Exact copies of all the lines below are needed, without the pictures.

——

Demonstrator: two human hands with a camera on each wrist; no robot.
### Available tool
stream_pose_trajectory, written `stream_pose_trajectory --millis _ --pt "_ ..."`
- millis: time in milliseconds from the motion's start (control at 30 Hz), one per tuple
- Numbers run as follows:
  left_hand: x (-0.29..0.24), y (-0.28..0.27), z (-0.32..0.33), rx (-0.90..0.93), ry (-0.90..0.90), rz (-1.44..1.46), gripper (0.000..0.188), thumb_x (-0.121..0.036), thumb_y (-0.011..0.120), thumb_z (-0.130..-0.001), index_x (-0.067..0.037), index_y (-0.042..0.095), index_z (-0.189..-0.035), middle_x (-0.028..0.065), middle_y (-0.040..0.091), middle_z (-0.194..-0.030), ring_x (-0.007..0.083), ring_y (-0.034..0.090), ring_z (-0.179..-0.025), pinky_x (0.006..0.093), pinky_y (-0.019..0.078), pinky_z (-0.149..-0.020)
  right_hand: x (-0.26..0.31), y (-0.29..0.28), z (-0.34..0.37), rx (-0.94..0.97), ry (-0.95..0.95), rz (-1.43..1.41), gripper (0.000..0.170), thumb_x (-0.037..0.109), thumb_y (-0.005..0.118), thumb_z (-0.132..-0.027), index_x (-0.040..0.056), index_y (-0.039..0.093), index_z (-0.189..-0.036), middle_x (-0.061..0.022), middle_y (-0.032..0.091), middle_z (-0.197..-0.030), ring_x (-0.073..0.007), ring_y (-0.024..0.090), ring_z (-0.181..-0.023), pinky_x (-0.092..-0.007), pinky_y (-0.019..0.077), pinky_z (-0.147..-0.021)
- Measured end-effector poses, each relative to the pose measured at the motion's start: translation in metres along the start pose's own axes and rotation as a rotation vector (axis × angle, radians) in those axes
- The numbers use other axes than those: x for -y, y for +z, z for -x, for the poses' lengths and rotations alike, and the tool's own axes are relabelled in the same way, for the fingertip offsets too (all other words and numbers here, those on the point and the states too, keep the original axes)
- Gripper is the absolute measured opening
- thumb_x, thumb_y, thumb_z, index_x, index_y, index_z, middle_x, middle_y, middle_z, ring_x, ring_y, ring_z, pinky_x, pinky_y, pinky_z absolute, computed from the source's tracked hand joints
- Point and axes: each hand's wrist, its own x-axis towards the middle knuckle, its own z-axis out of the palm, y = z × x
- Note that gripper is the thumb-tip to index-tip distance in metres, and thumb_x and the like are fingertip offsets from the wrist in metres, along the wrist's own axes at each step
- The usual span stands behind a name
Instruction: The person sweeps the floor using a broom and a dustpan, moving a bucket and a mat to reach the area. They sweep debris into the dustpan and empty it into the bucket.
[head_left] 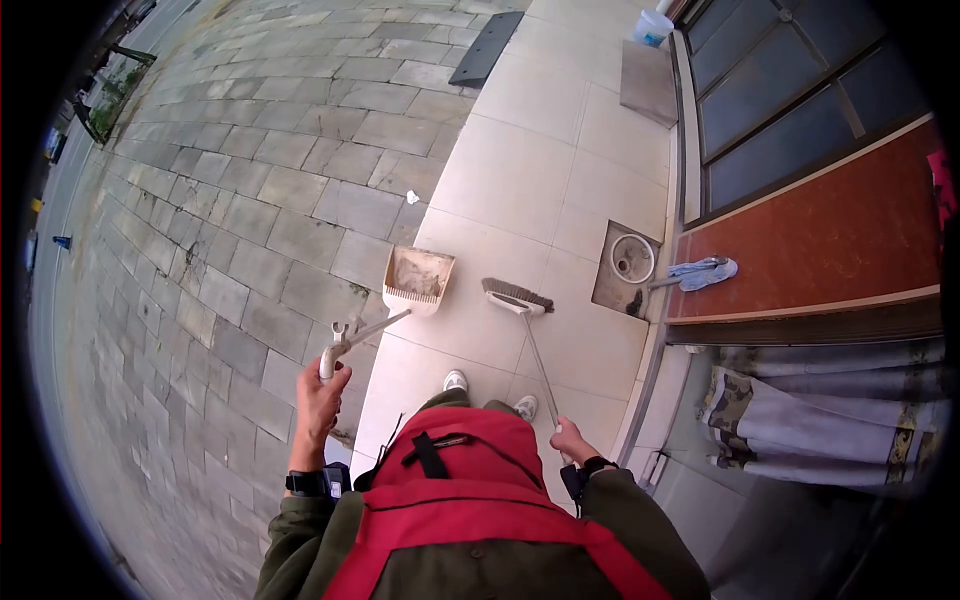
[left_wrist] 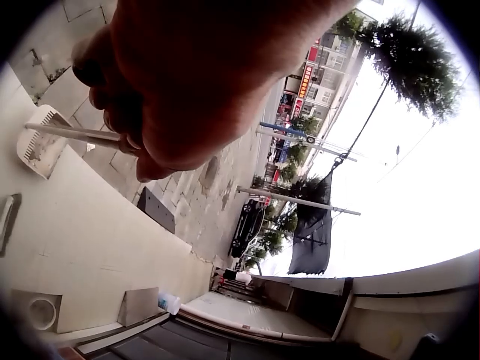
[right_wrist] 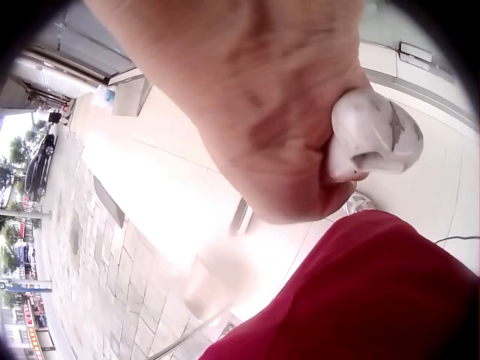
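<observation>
In the head view my left hand (head_left: 320,398) grips the pale handle of a long-handled dustpan (head_left: 408,305). The pan sits on the tiles by the paving edge, with greyish dirt (head_left: 412,275) in it and a comb-like row of teeth. My right hand (head_left: 570,441) holds the stick of a broom (head_left: 540,365). To the right of the pan, apart from it, the grey-bristled broom head (head_left: 518,296) is down on the tiles. In the right wrist view, the white end cap (right_wrist: 379,135) of the broom stick sticks out beside the curled right hand (right_wrist: 270,127).
A small white scrap (head_left: 412,197) lies on the grey paving. Right of the broom, a square recess (head_left: 610,290) holds a round pipe, near a blue-and-white cloth (head_left: 703,272) on a stick. A dark ramp (head_left: 487,48) lies along the tile edge. A red apron covers my front.
</observation>
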Motion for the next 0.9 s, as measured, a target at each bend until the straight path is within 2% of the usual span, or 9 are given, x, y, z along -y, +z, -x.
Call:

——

## Written solution:
Demonstrator: two human hands with a camera on each wrist; no robot.
### Available tool
stream_pose_trajectory, written `stream_pose_trajectory --millis _ --pt "_ ..."`
- millis: time in milliseconds from the motion's start (control at 30 Hz), one per tuple
- Numbers run as follows:
  left_hand: x (-0.29..0.24), y (-0.28..0.27), z (-0.32..0.33), rx (-0.90..0.93), ry (-0.90..0.90), rz (-1.44..1.46), gripper (0.000..0.188), thumb_x (-0.121..0.036), thumb_y (-0.011..0.120), thumb_z (-0.130..-0.001), index_x (-0.067..0.037), index_y (-0.042..0.095), index_z (-0.189..-0.035), middle_x (-0.028..0.065), middle_y (-0.040..0.091), middle_z (-0.194..-0.030), ring_x (-0.007..0.083), ring_y (-0.034..0.090), ring_z (-0.179..-0.025), pinky_x (0.006..0.093), pinky_y (-0.019..0.078), pinky_z (-0.149..-0.020)
  right_hand: x (-0.26..0.31), y (-0.29..0.28), z (-0.34..0.37), rx (-0.94..0.97), ry (-0.95..0.95), rz (-1.43..1.41), gripper (0.000..0.170), thumb_x (-0.037..0.109), thumb_y (-0.005..0.118), thumb_z (-0.132..-0.027), index_x (-0.040..0.056), index_y (-0.039..0.093), index_z (-0.189..-0.036), middle_x (-0.061..0.022), middle_y (-0.032..0.091), middle_z (-0.197..-0.030), ring_x (-0.073..0.007), ring_y (-0.024..0.090), ring_z (-0.181..-0.023), pinky_x (-0.092..-0.007), pinky_y (-0.019..0.077), pinky_z (-0.147..-0.021)
- Measured end-effector poses, each relative to the pose measured at the motion's start: translation in metres along the start pose's own axes and rotation as a rotation vector (axis × angle, radians) in those axes
- The numbers use other axes than those: x for -y, y for +z, z for -x, for the poses' lengths and rotations alike, and the tool's own axes are relabelled in the same way, for the fingertip offsets too (all other words and numbers here, those on the point and the states too, keep the original axes)
- Gripper is the absolute measured opening
- thumb_x, thumb_y, thumb_z, index_x, index_y, index_z, middle_x, middle_y, middle_z, ring_x, ring_y, ring_z, pinky_x, pinky_y, pinky_z absolute, computed from the source's tracked hand joints
- Point and axes: each hand's wrist, its own x-axis towards the middle knuckle, its own z-axis out of the palm, y = z × x
- Note that gripper is the thumb-tip to index-tip distance in metres, and thumb_x and the like are fingertip offsets from the wrist in metres, along the wrist's own axes at each step
- The usual span stands behind a name
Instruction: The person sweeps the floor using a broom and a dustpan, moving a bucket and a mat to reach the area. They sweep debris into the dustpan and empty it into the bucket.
[head_left] 
[left_wrist] 
[right_wrist] 
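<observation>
In the head view my left hand (head_left: 320,398) grips the pale handle of a long-handled dustpan (head_left: 408,305). The pan sits on the tiles by the paving edge, with greyish dirt (head_left: 412,275) in it and a comb-like row of teeth. My right hand (head_left: 570,441) holds the stick of a broom (head_left: 540,365). To the right of the pan, apart from it, the grey-bristled broom head (head_left: 518,296) is down on the tiles. In the right wrist view, the white end cap (right_wrist: 379,135) of the broom stick sticks out beside the curled right hand (right_wrist: 270,127).
A small white scrap (head_left: 412,197) lies on the grey paving. Right of the broom, a square recess (head_left: 610,290) holds a round pipe, near a blue-and-white cloth (head_left: 703,272) on a stick. A dark ramp (head_left: 487,48) lies along the tile edge. A red apron covers my front.
</observation>
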Motion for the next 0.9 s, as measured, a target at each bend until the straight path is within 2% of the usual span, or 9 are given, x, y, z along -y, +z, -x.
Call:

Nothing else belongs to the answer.